Taking the entries below, transcribe only the lines starting with the one with "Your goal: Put" and going on through the one with "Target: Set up", exactly as written, without the pictures.

:: Supplied entries

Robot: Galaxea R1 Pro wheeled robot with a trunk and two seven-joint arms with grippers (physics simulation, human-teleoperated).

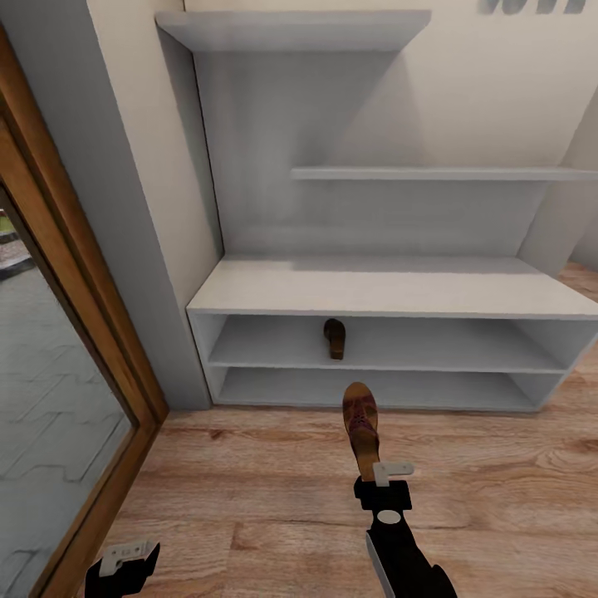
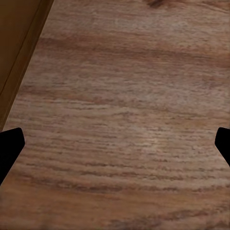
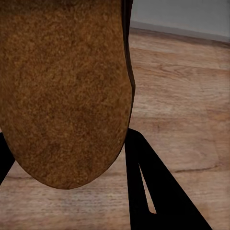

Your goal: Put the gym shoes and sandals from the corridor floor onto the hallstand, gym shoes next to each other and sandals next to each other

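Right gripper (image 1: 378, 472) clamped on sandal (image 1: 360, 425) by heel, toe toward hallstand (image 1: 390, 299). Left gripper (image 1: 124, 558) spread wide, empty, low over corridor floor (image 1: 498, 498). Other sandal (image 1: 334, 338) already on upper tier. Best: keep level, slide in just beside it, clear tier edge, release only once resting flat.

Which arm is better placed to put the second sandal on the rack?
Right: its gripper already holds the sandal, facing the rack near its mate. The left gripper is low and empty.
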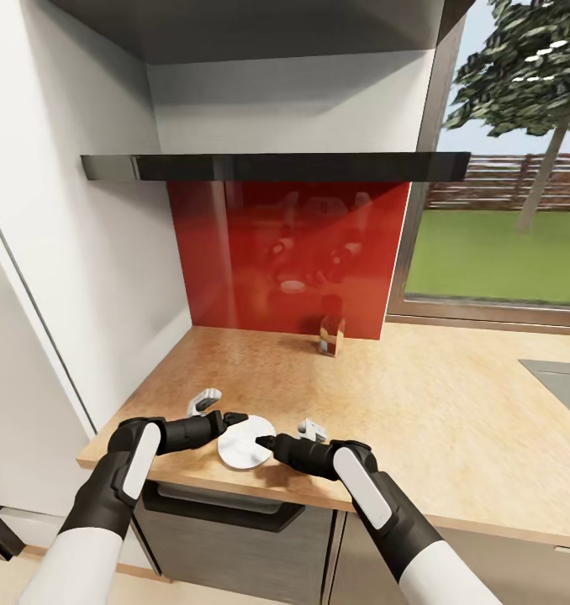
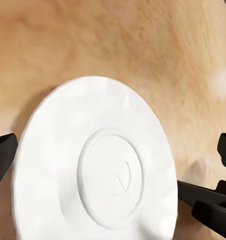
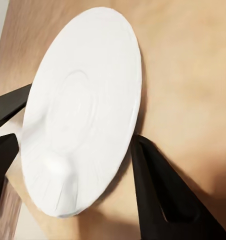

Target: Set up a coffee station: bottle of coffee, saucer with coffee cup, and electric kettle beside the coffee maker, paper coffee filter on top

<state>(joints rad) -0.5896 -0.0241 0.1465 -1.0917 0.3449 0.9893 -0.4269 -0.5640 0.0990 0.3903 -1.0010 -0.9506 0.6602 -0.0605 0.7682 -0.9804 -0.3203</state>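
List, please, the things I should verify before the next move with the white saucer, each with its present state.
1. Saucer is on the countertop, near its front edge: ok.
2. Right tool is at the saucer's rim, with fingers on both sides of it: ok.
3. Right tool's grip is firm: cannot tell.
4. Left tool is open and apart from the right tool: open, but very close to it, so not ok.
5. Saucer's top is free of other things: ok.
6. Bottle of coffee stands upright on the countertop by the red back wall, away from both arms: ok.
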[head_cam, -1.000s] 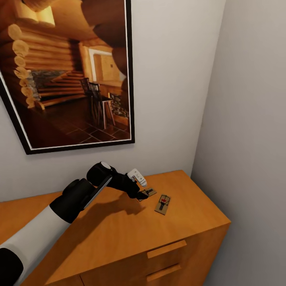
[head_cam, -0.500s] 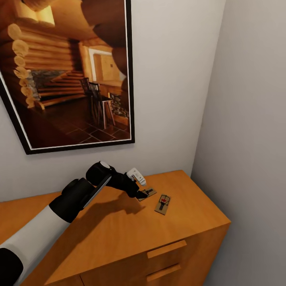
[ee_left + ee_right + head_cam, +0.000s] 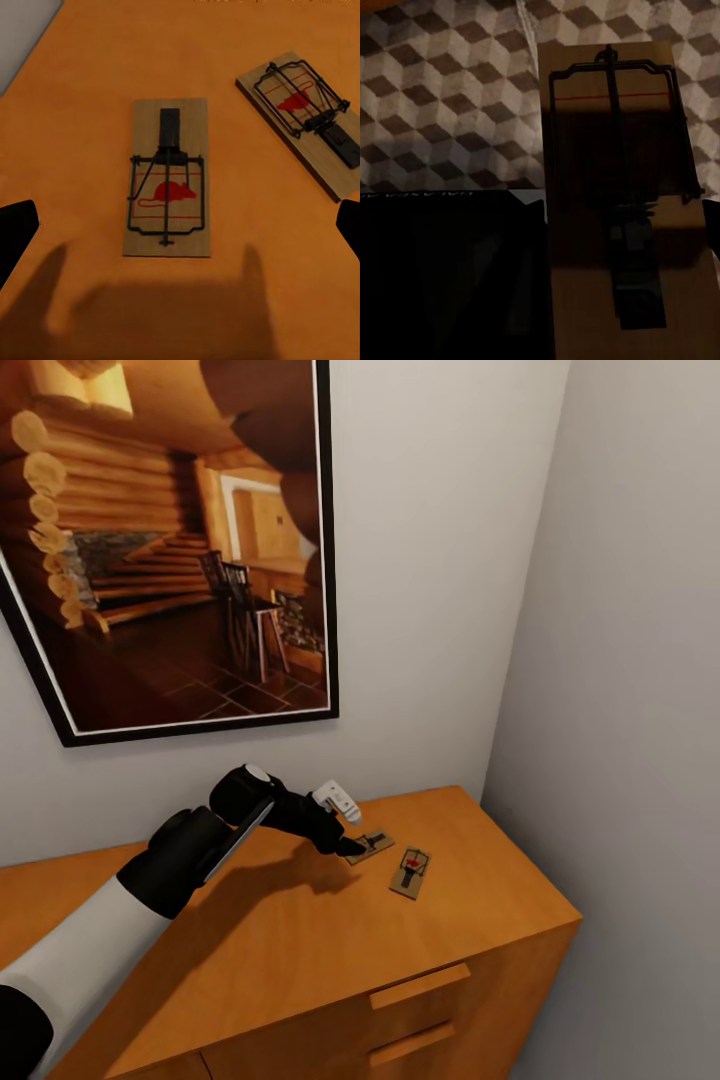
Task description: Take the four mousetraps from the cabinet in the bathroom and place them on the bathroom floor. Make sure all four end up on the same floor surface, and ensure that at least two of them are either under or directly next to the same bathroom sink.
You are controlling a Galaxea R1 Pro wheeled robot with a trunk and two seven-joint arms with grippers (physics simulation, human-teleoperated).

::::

- **Result for this task**:
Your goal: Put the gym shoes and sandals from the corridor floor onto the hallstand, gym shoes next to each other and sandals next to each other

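Right gripper (image 1: 378, 472) clamped on sandal (image 1: 360, 425) by heel, toe toward hallstand (image 1: 390, 299). Left gripper (image 1: 124, 558) spread wide, empty, low over corridor floor (image 1: 498, 498). Other sandal (image 1: 334, 338) already on upper tier. Best: keep level, slide in just beside it, clear tier edge, release only once resting flat.

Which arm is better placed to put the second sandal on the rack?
Right: its gripper already holds the sandal, facing the rack near its mate. The left gripper is low and empty.
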
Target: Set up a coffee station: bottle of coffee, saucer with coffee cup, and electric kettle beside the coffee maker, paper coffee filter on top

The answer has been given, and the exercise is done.